> [The task]: Output the whole listing exactly, except for the pictures in it.

> [Provided material]:
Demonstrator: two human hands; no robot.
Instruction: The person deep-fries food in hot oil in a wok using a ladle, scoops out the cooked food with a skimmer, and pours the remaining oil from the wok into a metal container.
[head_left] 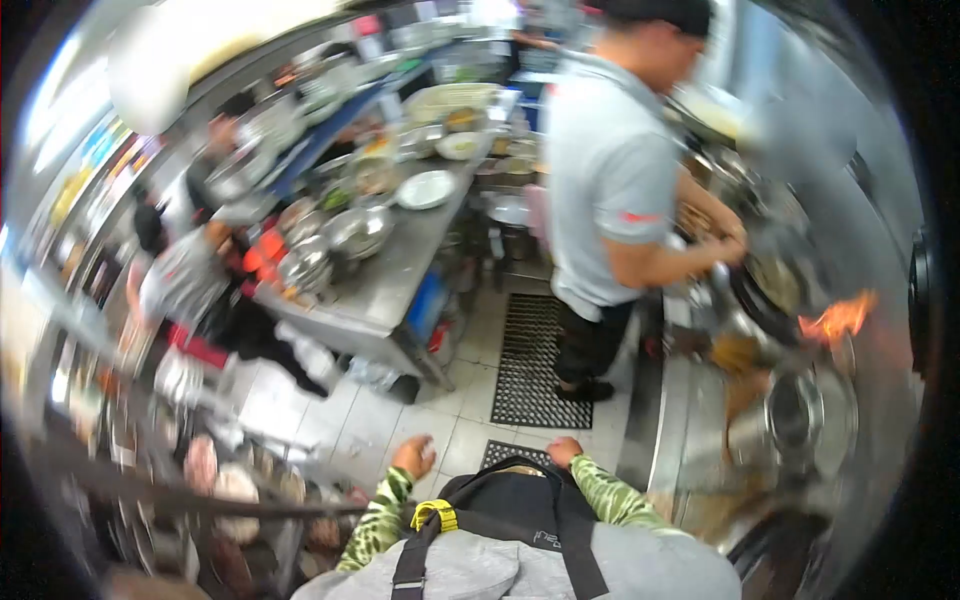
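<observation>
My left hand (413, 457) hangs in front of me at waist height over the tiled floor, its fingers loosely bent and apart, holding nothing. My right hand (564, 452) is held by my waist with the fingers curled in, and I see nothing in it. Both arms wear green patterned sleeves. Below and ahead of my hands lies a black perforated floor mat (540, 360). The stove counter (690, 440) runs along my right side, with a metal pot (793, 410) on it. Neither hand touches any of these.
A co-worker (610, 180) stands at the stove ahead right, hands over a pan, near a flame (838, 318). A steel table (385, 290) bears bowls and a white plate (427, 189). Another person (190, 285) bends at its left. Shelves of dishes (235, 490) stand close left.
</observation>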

> [Completed exercise]:
Demonstrator: two human hands; no robot.
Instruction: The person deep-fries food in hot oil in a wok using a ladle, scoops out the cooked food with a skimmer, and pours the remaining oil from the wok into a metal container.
[head_left] 
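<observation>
My left hand (413, 457) hangs in front of me at waist height over the tiled floor, its fingers loosely bent and apart, holding nothing. My right hand (564, 452) is held by my waist with the fingers curled in, and I see nothing in it. Both arms wear green patterned sleeves. Below and ahead of my hands lies a black perforated floor mat (540, 360). The stove counter (690, 440) runs along my right side, with a metal pot (793, 410) on it. Neither hand touches any of these.
A co-worker (610, 180) stands at the stove ahead right, hands over a pan, near a flame (838, 318). A steel table (385, 290) bears bowls and a white plate (427, 189). Another person (190, 285) bends at its left. Shelves of dishes (235, 490) stand close left.
</observation>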

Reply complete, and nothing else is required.